*** Opening of Available data ***

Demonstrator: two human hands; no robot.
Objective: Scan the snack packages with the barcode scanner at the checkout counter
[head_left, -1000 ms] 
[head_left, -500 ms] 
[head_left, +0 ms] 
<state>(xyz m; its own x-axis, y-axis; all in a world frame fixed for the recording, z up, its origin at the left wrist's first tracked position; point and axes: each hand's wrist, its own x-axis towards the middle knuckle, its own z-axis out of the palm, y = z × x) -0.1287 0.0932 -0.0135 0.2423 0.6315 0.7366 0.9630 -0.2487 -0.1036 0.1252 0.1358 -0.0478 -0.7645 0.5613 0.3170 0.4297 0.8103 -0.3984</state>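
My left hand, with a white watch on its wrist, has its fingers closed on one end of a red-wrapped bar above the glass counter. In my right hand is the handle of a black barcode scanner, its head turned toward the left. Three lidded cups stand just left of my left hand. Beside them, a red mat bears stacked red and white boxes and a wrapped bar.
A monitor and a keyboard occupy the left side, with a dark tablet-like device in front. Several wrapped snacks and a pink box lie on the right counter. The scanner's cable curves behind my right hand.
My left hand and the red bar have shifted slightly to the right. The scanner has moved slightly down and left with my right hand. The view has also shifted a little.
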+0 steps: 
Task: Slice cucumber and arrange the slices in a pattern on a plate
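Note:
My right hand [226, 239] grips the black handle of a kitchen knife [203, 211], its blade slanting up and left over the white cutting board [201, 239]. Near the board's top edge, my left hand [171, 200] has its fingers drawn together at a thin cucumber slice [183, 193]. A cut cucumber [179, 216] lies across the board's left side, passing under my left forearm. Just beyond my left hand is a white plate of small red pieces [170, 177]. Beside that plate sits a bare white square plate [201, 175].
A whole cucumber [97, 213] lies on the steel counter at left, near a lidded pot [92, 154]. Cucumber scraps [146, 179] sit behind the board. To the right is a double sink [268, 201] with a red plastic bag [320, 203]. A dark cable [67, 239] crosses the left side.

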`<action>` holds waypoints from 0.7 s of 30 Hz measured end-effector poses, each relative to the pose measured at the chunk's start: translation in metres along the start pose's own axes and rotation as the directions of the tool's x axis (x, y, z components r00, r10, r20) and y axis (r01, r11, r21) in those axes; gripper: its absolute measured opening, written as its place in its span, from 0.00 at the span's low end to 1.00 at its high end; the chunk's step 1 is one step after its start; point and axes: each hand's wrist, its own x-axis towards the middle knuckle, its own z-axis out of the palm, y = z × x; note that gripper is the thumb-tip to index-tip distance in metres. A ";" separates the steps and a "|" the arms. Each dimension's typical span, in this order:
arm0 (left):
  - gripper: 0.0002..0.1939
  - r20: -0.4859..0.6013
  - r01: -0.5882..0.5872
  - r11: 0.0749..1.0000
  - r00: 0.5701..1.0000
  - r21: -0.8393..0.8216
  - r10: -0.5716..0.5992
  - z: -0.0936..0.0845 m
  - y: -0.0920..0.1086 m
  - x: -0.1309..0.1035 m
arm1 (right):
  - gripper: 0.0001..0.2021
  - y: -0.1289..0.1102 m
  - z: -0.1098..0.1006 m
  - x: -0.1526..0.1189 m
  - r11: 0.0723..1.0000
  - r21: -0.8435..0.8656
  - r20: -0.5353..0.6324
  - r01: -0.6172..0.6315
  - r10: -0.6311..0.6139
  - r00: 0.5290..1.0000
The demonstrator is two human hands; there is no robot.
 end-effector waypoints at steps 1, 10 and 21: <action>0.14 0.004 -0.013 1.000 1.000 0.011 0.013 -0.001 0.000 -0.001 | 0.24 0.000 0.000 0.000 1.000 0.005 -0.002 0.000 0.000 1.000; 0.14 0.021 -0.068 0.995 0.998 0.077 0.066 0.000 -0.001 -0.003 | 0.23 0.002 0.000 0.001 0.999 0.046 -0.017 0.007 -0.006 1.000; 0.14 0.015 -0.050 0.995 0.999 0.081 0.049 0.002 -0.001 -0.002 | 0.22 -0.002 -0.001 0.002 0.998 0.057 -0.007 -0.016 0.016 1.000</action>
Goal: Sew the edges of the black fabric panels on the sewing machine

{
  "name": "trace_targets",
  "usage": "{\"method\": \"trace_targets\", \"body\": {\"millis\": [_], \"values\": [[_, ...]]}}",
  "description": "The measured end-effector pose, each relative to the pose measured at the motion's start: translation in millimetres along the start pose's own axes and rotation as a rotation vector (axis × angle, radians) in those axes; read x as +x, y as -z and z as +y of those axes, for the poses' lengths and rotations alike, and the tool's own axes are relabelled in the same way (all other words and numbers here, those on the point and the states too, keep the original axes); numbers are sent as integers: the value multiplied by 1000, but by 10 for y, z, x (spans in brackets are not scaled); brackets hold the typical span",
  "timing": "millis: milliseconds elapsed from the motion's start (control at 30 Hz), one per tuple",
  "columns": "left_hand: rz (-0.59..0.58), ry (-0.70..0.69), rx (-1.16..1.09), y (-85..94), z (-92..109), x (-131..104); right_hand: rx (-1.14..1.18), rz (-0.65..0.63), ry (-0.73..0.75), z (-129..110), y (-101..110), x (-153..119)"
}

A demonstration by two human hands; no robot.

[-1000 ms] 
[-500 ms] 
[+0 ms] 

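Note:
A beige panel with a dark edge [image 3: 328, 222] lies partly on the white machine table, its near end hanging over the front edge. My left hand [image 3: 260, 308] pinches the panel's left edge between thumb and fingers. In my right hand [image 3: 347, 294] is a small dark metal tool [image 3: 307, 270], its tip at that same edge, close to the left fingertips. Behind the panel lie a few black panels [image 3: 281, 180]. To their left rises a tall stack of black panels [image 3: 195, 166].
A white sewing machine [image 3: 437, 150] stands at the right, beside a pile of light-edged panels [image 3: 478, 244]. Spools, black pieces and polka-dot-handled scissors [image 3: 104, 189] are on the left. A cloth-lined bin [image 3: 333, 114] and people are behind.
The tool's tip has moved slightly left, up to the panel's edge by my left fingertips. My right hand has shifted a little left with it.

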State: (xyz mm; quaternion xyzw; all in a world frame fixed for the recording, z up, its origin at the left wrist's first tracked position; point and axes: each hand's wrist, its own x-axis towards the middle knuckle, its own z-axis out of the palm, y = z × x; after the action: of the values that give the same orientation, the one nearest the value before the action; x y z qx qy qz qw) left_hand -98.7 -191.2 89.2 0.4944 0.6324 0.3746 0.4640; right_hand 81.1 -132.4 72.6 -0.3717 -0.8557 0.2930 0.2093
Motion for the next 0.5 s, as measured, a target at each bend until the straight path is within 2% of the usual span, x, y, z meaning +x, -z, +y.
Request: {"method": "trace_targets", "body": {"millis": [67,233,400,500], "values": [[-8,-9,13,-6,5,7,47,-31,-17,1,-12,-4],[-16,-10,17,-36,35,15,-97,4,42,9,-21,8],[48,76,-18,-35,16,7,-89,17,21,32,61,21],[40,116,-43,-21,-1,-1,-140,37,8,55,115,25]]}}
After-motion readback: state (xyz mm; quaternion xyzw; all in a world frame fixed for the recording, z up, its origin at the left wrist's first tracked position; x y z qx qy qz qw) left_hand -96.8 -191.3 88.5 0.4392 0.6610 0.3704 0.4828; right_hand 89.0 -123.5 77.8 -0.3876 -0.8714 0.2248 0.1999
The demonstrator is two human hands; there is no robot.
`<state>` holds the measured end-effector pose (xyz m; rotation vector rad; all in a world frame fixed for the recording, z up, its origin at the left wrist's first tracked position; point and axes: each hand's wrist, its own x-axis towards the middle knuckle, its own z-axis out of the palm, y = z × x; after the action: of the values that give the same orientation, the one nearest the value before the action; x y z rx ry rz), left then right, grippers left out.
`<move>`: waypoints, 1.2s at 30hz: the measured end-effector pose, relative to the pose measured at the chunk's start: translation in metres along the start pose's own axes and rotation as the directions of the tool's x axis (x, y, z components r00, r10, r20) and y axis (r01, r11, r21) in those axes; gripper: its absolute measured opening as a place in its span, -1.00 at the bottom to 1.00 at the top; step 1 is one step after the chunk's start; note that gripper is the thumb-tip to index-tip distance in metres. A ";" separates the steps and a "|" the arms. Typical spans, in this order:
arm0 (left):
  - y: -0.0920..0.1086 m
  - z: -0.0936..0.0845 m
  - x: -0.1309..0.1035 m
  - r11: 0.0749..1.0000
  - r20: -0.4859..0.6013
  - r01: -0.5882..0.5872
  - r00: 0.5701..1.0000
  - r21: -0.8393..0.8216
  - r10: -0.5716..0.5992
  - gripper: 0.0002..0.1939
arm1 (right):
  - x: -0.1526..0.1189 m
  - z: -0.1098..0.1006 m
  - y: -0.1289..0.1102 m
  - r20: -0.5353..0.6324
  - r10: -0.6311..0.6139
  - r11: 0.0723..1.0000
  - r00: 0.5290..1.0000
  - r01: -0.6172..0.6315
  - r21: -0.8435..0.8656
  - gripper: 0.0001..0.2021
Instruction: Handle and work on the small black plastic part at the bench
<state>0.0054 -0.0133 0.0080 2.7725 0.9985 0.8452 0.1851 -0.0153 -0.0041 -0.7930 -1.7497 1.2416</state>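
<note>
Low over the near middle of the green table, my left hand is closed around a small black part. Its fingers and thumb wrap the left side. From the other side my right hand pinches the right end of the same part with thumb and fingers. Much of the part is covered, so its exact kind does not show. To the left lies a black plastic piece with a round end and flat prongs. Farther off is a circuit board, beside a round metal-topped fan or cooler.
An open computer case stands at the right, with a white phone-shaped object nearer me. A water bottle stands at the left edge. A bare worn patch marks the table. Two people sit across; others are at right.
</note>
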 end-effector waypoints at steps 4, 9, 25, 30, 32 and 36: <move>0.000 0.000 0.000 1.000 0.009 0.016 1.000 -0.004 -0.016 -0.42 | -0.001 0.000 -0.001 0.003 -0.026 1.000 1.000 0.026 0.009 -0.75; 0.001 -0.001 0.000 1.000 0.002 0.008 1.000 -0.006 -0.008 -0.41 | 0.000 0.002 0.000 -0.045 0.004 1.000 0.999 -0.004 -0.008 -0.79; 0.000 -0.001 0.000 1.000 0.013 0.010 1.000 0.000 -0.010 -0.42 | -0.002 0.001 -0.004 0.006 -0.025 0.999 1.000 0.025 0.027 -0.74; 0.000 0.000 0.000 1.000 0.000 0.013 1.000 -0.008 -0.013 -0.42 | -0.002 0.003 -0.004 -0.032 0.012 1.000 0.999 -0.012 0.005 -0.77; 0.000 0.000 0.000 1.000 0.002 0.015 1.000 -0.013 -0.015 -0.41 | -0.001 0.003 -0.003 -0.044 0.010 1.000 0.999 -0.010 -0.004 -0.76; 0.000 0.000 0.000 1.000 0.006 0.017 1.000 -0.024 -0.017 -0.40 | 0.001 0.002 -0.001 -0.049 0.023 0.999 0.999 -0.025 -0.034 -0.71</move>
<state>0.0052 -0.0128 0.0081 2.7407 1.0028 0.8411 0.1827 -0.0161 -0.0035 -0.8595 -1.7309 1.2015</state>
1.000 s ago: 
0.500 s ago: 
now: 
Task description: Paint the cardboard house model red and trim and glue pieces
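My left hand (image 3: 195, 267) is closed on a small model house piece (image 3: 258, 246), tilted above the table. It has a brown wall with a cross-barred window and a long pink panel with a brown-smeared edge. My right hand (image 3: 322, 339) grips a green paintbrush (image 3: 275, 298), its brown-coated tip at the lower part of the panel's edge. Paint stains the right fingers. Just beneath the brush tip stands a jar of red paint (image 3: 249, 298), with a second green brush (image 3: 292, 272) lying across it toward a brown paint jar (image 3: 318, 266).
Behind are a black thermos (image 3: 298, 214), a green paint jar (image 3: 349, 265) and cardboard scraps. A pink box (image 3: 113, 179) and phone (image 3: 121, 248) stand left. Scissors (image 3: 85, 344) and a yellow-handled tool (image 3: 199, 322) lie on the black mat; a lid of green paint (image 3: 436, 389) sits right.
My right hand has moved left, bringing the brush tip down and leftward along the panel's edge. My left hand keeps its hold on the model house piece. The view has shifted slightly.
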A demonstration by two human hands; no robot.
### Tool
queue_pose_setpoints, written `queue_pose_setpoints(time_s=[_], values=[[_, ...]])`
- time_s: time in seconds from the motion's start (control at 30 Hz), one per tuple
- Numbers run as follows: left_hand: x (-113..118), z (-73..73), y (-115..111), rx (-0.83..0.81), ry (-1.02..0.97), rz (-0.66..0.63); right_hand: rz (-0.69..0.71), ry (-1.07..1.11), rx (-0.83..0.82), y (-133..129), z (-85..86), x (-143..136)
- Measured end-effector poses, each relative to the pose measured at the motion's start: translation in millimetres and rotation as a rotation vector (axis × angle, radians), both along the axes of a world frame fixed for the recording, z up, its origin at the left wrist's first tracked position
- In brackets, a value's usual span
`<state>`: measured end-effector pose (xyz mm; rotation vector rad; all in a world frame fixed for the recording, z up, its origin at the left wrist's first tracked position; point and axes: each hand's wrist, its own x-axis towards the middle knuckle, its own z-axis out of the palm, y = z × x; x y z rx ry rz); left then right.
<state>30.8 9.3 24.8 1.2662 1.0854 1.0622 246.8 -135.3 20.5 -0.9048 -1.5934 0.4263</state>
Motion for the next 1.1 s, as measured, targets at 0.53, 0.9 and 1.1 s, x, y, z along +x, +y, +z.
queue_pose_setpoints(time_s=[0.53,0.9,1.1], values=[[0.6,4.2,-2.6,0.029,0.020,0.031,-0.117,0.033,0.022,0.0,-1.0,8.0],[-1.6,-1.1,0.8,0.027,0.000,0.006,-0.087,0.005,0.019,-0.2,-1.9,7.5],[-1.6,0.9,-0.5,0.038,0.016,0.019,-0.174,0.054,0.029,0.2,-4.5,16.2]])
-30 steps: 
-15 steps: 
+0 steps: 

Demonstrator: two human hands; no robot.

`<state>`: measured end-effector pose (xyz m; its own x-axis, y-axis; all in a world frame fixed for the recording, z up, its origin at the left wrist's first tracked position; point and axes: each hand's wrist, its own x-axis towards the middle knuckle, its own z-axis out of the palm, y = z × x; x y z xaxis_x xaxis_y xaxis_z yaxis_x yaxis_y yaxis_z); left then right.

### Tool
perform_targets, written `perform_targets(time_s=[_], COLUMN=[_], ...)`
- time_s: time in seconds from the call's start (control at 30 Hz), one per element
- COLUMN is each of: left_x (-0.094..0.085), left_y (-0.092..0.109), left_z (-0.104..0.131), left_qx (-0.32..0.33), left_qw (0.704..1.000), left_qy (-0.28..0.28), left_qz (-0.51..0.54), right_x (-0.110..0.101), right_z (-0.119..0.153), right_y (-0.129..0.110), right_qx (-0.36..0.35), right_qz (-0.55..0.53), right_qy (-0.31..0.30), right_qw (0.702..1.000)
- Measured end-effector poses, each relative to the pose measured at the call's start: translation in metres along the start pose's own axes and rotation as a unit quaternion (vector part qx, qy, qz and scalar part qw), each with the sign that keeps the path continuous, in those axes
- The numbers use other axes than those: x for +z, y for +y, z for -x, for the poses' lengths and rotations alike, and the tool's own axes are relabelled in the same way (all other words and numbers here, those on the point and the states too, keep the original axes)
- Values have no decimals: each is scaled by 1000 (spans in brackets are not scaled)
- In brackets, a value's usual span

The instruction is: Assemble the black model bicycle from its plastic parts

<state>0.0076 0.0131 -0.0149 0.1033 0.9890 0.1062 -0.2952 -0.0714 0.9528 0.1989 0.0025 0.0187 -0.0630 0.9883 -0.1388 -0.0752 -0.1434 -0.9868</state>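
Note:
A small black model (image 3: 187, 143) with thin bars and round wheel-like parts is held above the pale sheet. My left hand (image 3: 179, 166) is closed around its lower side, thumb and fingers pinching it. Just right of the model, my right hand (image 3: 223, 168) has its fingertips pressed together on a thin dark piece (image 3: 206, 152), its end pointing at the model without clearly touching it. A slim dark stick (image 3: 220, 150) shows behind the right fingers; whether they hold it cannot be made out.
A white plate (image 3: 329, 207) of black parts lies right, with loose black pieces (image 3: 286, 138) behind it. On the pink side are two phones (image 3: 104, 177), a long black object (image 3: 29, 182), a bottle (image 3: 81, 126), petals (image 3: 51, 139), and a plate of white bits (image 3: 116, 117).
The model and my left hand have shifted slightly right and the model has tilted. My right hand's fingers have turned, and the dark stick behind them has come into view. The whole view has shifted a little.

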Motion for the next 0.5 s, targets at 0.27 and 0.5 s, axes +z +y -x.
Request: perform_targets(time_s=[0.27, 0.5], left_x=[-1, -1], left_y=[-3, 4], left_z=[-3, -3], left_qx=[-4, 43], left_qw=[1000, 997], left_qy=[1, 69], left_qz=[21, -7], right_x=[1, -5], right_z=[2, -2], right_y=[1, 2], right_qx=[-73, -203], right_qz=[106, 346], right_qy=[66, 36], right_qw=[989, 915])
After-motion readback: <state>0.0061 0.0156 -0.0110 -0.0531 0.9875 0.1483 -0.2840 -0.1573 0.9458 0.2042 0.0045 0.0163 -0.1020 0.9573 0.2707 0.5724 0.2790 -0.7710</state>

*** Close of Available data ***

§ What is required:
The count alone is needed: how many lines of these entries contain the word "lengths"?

§ Exercise result:
2